There is plenty to be unpacked here in these verses, the first vital point was that ALL will respond to evil; it will distinguish us from the world and allow us to influence and affect the world in a sense. Verse 14 puts out a very tough and challenging exhortation, further emphasizing that given in verse 9, yet extending it by application to those against us.
Verses 15 & 16 are also hard to live by, and all impossible without the genuine love previously mentioned… Simon explained that this is more than just empathizing with people, but a genuine sharing of feelings. It is both relevant within the Church, which would result in an absolutely amazing community (something that we should plead God for), and to do for those outside of the Church; a HUGE challenge… It is something we need to carry out humbly.

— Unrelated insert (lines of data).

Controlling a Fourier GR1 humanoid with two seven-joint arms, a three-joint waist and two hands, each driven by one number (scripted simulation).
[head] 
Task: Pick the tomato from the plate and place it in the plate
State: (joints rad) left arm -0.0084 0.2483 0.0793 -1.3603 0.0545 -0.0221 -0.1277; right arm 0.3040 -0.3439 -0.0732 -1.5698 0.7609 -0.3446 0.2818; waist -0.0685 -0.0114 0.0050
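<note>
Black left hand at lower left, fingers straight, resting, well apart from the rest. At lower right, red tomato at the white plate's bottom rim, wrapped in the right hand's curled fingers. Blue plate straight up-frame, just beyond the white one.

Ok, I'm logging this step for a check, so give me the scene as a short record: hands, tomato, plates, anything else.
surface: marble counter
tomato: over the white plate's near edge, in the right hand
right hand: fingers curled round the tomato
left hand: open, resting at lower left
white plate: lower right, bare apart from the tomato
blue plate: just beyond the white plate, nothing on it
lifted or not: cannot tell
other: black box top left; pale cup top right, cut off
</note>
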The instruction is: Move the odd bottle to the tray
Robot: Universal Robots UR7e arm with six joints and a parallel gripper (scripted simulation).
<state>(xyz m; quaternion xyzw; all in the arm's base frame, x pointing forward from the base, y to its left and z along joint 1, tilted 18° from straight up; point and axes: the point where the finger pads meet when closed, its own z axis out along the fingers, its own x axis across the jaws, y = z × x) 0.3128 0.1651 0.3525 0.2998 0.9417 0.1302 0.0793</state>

The last 4 verses of this chapter exhort the readers to live honorably and peacefully with all, emphasizing those that do evil to you. We are to be known for doing what’s honorable; rising above evil with stunning goodness. We are not to take action in avenging ourselves, but to let God do so as he is the only just one to do so, rather we are to do good to our enemies.
Overall the week of JMC was enjoyable and challenging. For me it was a bit of a rebuke about how I go at work and respond to some of the injustices I face there. I’ve actively made some changes there, ask me how they’re going sometime.